Vers six heures du matin, le bus s'arrêta sur le bas-côté de la route, et les touristes sortirent pour admirer le château de Dracula, plus haut, avec ses tours menaçantes et sa silhouette ténébreuse. Le soleil levant, avec son éclat rouge sang, renforçait l'effet produit, et beaucoup de touristes frissonnèrent plus que par le froid matinal. Indy n'était d'ailleurs pas le plus à l'aise. S'il doutait de l'existence des vampires et donc de Dracula, il avait vu trop de choses dans sa vie d'aventuriers pour ne pas savoir que des choses non humaines se passaient certainement dans la région. Il regarda autour de lui, comme pour sentir l'air. Scholomance n'était pas loin. De toute façon, c'était son seul point d'ancrage. Il remonta dans le bus, sans quitter le château des yeux. Ils y seraient dans une heure.
L'environnement terrifiant du château était évidemment entretenu par l'actuel propriétaire, afin d'attirer toujours plus de touristes. Discutant avec la guide alors qu'ils passaient la grille rouillée de l'entrée à pieds, Indy apprit que ce n'était justement pas l'état roumain qui possédait le château.
- Tiens donc, voilà qui est étonnant, dit Indy. Ce château représente pourtant un vrai trésor du patrimoine roumain.
- C'est vrai, mais la Roumanie a été obligée de le vendre après la chute de Ceausescu. Ce dictateur a laissé le pays ruiné.

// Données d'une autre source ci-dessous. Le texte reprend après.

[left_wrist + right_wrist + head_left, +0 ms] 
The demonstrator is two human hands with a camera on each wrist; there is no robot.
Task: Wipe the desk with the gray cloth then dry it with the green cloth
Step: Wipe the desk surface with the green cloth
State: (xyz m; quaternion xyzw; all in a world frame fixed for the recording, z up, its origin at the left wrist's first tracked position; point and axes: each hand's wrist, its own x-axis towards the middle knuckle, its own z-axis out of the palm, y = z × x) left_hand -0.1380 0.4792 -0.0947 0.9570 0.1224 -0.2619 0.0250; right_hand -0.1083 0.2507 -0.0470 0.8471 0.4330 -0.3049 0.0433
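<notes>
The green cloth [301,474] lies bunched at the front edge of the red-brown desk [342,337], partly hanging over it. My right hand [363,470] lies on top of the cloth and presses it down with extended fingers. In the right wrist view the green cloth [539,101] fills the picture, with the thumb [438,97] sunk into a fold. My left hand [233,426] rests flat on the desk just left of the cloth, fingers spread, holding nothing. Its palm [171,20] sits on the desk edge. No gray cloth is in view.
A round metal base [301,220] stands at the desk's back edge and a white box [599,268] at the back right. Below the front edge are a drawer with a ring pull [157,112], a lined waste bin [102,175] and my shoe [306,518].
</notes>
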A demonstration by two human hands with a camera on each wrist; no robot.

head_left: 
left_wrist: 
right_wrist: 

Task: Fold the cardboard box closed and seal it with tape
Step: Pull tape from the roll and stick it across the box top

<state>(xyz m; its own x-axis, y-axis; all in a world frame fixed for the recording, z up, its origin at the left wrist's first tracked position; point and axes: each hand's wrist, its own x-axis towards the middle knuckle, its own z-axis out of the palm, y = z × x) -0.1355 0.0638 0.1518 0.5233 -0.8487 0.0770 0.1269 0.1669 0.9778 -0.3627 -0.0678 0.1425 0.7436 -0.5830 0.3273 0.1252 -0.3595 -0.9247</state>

- Certes. Et depuis, il n'a pas changé de propriétaire ?
- Non, mais il y a deux-trois ans, nous avons racheté le château, mais en laissant la gestion et l'organisation au propriétaire. Une sorte de marché.
- Et qui est ce fameux propriétaire ?
- Il ne s'est pas fait connaître du grand public, dit la guide en souriant. Il n'aurait certainement pas pu se faire accepter des roumains, qui voulaient garder ce joyau national. Alors le vendre à un milliardaire étranger, c'était choquant.
- Etranger ? Il n'était pas roumain ? demanda Indy.
- Un roumain milliardaire ? Voilà une drôle d'idée. Non, il était capitaliste, bien sûr. Sans vouloir vous offenser.
- Pas de problème. J'adore tous les trésors de la Roumanie.
Il la regarda de façon appuyée, et la jeune femme rougit.
- Alors, trésor, dis-moi, il était américain, cet heureux propriétaire ? fit Indy.
- Oui, je crois. Ou australien. Quelque chose comme ça.
Indy soupira.
- Ceausescu est mort il y a plus de dix ans, murmura-t-il pour lui-même. Banks devait avoir une petite vingtaine lorsqu'il a acheté ce château...
- Pardon ? s'enquit la jeune femme.
- Je parlais tout seul, mon coeur. Je me disais qu'une préparation de plus de dix ans, ça sous-entendait une patience à toute épreuve. Et une telle patience n'est supportable que parce que la récompense est à la hauteur de l'attente.
- Je ne comprends rien à ce que vous dites !
Indy lui fit un grand sourire.
- Ce n'est pas grave. C'est juste que plus on avance, plus je me rends compte que l'énormité de l'affaire. Les livres n'étaient que la partie émergée de l'iceberg.
Il partit dans un grand rire et entra dans le château, non sans donner une petite tape sur les jolies fesses de la guide complètement perplexe.